If this is how the Indian cricket team plays with bowling and fielding restrictions on, what will it do in the Test matches?

It may not be entirely heartless to ask whether the Indians have already lost the series in their minds. Photo: AFPPremium
It may not be entirely heartless to ask whether the Indians have already lost the series in their minds. Photo: AFP

The Indian cricket team must be thanking its stars that the state elections have been on while it’s been floundering around pathetically in South Africa. So the media hasn’t had the time and space to tear into them with all their claws and fangs. Two of the three slated one-dayers are over, and India has lost both comprehensively. They have been clobbered with the bat and intimidated by the ball. The debacle has been total.

Sure, the Indian team had no time to acclimatize, playing their first match barely 48 hours after they landed on South African shores. Yes, the Wanderers at Johannesburg had a fast bouncy pitch, unlike the flat batsmen’s paradises of the sub-continent where a score of 300 is no longer even a faint assurance of victory. But remember that all of India’s batsmen, other than Mahendra Singh Dhoni and Virat Kohli, visited the country just a few months ago as part for the India A team, so it’s not like they have been teleported from the Starship Enterprise onto some unknown planet.

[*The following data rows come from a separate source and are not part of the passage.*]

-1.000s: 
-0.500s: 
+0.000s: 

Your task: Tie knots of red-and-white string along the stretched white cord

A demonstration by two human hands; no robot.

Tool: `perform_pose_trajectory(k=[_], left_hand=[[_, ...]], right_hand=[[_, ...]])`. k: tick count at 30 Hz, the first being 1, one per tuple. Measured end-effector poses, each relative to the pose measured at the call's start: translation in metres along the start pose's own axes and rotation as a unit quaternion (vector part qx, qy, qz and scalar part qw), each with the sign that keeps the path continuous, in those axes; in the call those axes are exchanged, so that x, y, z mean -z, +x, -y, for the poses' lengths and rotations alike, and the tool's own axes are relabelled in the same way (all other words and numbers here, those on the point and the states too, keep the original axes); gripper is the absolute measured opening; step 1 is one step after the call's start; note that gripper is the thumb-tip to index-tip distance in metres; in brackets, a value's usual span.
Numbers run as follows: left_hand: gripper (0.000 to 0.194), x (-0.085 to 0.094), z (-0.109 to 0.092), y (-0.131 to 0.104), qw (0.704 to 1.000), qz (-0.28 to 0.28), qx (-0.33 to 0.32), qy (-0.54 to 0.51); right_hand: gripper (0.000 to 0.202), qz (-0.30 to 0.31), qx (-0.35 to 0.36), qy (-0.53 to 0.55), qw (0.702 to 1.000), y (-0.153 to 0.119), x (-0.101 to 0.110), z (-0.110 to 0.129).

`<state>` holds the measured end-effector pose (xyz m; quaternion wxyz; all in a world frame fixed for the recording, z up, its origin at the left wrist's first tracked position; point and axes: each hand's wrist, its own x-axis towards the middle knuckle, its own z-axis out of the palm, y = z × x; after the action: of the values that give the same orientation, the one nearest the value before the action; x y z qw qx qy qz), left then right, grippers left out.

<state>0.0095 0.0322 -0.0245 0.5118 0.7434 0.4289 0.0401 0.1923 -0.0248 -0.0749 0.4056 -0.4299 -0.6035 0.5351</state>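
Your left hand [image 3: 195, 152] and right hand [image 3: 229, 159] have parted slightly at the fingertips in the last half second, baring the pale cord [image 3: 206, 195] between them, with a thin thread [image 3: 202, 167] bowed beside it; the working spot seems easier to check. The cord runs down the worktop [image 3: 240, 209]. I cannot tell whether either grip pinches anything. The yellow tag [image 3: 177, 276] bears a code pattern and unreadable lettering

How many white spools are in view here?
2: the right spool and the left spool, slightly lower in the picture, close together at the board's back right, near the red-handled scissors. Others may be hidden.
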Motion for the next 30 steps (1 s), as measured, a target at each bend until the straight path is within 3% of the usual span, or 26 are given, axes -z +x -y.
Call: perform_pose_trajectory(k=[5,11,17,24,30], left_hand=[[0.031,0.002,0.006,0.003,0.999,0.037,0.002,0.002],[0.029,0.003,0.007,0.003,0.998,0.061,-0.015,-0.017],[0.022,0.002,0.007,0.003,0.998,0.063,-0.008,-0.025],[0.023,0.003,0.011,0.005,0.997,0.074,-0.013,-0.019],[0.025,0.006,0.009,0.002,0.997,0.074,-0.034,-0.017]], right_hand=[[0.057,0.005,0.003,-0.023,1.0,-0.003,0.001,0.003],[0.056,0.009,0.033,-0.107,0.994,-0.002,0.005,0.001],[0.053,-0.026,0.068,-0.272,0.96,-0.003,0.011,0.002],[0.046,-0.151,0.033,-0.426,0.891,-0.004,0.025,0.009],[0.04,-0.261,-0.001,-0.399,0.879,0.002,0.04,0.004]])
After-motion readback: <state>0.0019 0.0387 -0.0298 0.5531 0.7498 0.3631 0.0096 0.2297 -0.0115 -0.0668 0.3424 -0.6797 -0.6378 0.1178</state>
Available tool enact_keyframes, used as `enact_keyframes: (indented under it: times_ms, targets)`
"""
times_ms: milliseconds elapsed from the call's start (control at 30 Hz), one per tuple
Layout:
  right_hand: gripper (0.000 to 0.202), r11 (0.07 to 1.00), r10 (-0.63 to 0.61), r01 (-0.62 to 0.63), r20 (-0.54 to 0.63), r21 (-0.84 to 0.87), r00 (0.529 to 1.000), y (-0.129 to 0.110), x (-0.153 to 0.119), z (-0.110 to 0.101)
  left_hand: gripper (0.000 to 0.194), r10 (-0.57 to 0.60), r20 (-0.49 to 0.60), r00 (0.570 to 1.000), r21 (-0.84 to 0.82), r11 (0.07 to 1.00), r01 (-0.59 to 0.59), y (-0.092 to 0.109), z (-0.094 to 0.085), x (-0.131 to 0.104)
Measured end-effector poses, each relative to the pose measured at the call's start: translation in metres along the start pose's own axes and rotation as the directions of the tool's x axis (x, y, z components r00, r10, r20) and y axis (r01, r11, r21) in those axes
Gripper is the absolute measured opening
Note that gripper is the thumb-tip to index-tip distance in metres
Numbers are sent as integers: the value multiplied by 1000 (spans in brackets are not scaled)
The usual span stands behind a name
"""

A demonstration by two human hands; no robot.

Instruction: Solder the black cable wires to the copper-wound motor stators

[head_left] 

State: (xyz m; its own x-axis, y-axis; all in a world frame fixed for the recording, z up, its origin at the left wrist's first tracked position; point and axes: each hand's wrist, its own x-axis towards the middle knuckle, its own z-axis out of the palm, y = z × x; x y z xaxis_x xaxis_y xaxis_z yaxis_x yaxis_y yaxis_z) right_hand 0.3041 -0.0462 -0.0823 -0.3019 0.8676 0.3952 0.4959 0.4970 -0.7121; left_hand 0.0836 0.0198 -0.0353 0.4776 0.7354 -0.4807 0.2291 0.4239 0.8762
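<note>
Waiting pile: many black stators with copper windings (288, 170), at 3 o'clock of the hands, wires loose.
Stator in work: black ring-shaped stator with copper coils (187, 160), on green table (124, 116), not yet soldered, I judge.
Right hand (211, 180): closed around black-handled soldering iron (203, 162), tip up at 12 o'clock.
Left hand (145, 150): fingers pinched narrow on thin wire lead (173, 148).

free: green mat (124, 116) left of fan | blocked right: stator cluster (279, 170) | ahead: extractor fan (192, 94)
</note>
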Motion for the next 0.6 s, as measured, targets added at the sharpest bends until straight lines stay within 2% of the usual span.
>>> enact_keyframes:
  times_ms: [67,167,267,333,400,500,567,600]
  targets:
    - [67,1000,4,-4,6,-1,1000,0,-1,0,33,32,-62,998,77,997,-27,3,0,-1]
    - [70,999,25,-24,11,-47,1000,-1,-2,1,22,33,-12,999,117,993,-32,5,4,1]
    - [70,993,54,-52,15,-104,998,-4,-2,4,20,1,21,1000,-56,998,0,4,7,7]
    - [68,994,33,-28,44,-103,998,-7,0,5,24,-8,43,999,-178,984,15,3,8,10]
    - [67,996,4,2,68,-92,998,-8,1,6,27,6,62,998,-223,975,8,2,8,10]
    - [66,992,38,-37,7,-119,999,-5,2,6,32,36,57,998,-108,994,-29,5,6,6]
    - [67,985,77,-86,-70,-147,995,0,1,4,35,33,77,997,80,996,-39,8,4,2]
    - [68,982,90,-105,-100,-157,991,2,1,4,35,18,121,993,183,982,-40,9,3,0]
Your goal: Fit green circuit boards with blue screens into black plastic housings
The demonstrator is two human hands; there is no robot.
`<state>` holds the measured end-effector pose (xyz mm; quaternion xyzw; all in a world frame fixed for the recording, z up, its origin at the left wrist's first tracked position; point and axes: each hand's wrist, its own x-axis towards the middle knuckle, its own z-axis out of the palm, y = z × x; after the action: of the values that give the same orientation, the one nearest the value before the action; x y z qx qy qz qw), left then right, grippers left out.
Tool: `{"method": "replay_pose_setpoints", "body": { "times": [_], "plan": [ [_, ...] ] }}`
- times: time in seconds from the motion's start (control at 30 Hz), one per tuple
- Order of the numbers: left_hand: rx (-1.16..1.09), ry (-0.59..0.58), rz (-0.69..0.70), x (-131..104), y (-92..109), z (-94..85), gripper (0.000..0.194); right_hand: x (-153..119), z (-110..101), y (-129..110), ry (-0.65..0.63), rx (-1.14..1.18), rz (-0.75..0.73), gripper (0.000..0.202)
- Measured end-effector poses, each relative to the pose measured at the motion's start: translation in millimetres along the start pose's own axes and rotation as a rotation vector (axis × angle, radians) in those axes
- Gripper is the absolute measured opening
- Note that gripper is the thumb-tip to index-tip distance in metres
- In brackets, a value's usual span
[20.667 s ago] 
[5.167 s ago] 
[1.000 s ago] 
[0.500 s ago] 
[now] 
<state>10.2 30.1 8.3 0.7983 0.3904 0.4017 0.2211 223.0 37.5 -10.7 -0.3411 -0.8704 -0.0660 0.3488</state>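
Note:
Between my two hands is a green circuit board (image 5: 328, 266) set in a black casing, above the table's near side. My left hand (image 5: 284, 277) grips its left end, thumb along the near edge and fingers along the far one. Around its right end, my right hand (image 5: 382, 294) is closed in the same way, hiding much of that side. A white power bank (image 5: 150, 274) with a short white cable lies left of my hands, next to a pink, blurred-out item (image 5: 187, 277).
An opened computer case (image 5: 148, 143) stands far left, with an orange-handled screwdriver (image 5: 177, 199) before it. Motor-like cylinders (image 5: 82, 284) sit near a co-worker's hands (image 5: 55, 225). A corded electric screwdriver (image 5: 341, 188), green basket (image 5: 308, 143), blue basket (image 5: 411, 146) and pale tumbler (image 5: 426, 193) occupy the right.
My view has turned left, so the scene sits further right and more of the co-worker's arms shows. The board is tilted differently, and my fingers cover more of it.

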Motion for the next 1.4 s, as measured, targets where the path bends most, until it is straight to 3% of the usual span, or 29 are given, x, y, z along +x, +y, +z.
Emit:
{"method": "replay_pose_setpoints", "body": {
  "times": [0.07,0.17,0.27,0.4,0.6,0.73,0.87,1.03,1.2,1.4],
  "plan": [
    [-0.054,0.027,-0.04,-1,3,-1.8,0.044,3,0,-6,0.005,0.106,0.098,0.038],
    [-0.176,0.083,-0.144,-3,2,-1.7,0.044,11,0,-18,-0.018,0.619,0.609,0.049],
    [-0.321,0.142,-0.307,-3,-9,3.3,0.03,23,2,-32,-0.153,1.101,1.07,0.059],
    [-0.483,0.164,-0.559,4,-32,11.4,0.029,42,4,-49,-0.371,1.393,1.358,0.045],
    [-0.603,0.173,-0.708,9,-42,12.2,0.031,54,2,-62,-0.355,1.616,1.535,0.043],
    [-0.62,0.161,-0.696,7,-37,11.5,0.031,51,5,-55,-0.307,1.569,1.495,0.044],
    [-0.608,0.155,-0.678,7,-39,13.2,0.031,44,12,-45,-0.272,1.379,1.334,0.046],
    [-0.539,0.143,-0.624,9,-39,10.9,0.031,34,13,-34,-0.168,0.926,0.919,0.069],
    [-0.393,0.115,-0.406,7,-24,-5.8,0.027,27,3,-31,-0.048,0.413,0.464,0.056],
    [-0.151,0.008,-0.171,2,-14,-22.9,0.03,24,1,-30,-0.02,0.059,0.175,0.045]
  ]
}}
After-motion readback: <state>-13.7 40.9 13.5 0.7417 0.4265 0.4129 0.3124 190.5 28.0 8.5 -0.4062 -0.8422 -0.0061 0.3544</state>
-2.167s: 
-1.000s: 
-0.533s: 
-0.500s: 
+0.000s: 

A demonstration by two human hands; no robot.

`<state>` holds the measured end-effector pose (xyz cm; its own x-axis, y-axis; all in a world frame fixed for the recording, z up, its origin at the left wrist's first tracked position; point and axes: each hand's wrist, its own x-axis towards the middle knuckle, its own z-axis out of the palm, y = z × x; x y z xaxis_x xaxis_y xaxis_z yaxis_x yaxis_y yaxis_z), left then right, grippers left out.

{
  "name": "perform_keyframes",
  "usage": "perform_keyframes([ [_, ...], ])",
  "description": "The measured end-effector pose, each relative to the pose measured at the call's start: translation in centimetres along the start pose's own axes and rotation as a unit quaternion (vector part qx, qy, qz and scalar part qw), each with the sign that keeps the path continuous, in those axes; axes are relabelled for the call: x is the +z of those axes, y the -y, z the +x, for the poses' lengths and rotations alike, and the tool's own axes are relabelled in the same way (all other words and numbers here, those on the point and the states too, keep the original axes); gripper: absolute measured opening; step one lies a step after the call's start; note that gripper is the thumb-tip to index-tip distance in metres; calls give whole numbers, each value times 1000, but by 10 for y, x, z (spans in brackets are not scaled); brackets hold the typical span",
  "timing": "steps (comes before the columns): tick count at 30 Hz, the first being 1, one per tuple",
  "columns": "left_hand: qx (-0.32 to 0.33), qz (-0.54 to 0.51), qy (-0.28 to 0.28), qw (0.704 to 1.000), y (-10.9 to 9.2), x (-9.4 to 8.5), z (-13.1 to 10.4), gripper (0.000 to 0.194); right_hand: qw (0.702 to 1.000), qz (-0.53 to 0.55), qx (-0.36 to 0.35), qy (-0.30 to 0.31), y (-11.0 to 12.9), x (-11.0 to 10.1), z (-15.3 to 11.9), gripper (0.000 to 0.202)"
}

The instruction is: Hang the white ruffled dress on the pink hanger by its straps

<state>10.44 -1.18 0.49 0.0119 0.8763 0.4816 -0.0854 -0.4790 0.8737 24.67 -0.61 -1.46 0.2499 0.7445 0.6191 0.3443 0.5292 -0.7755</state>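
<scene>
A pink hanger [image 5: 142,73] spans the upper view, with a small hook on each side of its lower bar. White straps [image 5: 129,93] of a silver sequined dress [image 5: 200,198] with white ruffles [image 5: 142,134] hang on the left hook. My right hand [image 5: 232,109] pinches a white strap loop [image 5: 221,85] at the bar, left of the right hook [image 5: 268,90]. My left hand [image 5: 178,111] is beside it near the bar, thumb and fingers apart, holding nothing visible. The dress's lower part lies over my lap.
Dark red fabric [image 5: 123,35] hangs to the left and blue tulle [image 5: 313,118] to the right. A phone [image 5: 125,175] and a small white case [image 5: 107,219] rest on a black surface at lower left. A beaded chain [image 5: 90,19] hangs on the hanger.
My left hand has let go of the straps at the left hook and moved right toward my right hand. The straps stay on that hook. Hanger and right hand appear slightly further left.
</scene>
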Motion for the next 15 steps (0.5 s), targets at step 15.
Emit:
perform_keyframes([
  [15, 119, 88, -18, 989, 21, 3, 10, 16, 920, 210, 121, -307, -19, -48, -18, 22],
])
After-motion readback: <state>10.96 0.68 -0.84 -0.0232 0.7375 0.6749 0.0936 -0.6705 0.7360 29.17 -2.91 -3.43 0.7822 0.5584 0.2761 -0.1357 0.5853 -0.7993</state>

Opener Rohit Sharma not being able to touch a single delivery from Dale Steyn’s first two overs was, well, let’s just say a sight to watch. Six of these deliveries he let go to the wicketkeeper, the other six he missed. Actually, it was good that he missed, since if he had managed to touch bat to ball on any of those, he would have surely have been caught behind the stumps. It was aggressive fast bowling at its most competent and beautiful: the ball curving in slightly to pitch on the middle and off, and then swinging majestically away from the batsman, at between waist and shoulder height. Sharma looked like a student who’d suddenly found himself in the wrong examination hall. The questions being asked were all Greek to him.

Before India began the tour, its bowling line-up was supposed to be its weak link. But the two matches played till now have exposed the batting top order rather ruthlessly. It is time to give a gracious farewell to Yuvraj Singh. He has contributed much to Indian cricket, his courage and spirit will remain inspirational, and we would possibly not have won the World Cup in 2011 had it not been for him. But that was two years ago, and there comes a point in every man’s life when you have to let him go.

It’s also high time someone sat down Suresh Raina and asked him if he’s ever going to score higher than 36, which is what he got in the second one-dayer at Durban. This man has a career average of 35.5 and has got beyond this magic 36 barrier only thrice in the last 26 matches he has played. What is it about this number?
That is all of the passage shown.